=== TASK TO COMPLETE ===
A verbatim transcript of the lines below, starting at the first and ending with the one that holds "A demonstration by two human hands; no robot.", is what should be produced.

/---

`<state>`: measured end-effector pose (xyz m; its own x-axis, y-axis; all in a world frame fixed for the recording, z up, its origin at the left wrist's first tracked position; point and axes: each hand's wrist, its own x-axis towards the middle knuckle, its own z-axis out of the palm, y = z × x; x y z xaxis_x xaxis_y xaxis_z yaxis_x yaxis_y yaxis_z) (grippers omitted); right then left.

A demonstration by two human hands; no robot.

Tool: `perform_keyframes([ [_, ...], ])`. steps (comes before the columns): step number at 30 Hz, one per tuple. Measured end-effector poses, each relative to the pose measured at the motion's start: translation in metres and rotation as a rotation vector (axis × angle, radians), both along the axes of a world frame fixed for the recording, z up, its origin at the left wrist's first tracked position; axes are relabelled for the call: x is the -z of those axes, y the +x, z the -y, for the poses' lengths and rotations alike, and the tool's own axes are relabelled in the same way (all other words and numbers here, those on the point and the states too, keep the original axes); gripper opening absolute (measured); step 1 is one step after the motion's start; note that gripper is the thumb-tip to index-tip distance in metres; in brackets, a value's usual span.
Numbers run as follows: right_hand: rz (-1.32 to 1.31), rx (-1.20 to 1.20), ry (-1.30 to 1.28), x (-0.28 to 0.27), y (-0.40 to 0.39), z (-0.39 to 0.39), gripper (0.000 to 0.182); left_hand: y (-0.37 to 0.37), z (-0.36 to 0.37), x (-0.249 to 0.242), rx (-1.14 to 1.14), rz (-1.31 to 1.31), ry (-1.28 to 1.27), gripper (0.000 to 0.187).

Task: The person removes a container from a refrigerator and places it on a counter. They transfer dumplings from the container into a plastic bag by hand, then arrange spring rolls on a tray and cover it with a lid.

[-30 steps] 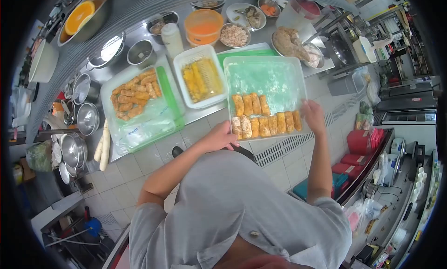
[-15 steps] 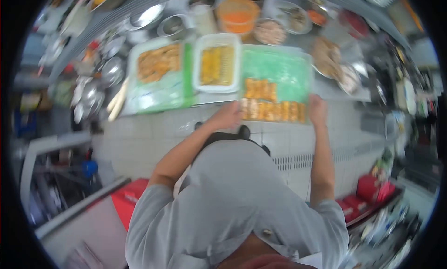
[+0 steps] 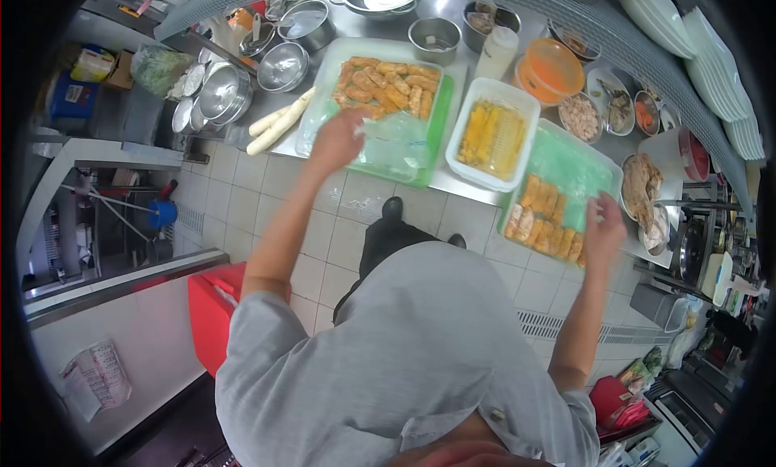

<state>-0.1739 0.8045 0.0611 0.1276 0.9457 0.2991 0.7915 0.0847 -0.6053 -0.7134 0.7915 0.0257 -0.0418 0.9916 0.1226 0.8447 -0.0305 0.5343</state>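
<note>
Over the front left part of a clear-lidded tray [image 3: 388, 156], my left hand [image 3: 338, 141] reaches beside browned food pieces [image 3: 388, 86], its slightly blurred fingers apart with nothing visible in them. My right hand [image 3: 602, 229] is at the right edge of a green-based tray [image 3: 566, 156], fingers loosely spread and seemingly holding nothing. Two rows of golden rolls [image 3: 543, 220] lie along the front of that tray. Between the two trays stands a white container [image 3: 453, 148] of yellow strips [image 3: 489, 136].
Two long white pieces [image 3: 280, 124] lie left of the left tray. Steel bowls [image 3: 283, 66], a squeeze bottle [image 3: 496, 55], an orange tub [image 3: 552, 69] and a bowl of minced food [image 3: 579, 115] line the back. Stacked white plates [image 3: 711, 63] sit upper right; a red bin [image 3: 212, 313] stands lower left.
My left hand has left the green-based tray's left side and moved left to the other tray. My right hand's fingers have loosened at the tray's edge. The view has turned and shifted left.
</note>
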Motion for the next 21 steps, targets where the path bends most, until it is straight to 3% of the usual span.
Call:
perform_keyframes([
  [1,-0.049,-0.147,-0.010,-0.003,-0.037,-0.005,0.031,-0.025,-0.015,0.009,0.001,-0.210,0.029,0.050],
  [4,-0.044,-0.481,-0.074,-0.024,-0.179,-0.014,0.029,-0.059,-0.041,0.012,0.082,-0.413,0.039,0.058],
  [8,0.071,-0.799,-0.003,0.023,-0.325,-0.046,0.028,-0.077,-0.067,0.041,0.221,-0.609,-0.077,0.068],
  [13,0.408,-0.787,-0.029,0.070,-0.420,-0.075,0.020,-0.087,-0.075,0.030,0.305,-0.575,-0.101,0.054],
  [16,0.468,-0.725,-0.035,0.088,-0.439,-0.079,0.021,-0.097,-0.080,0.031,0.324,-0.523,-0.109,0.038],
  [18,0.504,-0.661,-0.042,0.099,-0.446,-0.078,0.022,-0.103,-0.085,0.048,0.350,-0.569,-0.019,0.015],
  [21,0.431,-0.678,-0.132,0.091,-0.445,-0.077,0.014,-0.101,-0.092,0.046,0.429,-0.546,-0.064,0.017],
])
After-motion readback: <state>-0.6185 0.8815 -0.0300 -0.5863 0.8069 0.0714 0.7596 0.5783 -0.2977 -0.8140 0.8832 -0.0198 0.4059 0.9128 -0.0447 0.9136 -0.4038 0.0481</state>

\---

=== ANSWER SECTION ===
`<state>`: measured end-effector pose (xyz m; its own x-axis, y-axis; all in a world frame fixed for the recording, z up, its origin at the left wrist's first tracked position; point and axes: each hand's wrist, its own x-axis towards the middle knuckle, its own z-axis out of the palm, y = z × x; x y z xaxis_x xaxis_y xaxis_z yaxis_x yaxis_y yaxis_z) (grippers omitted); right then left.

A demonstration by two human hands; no robot.

The work is done, and the output is complete.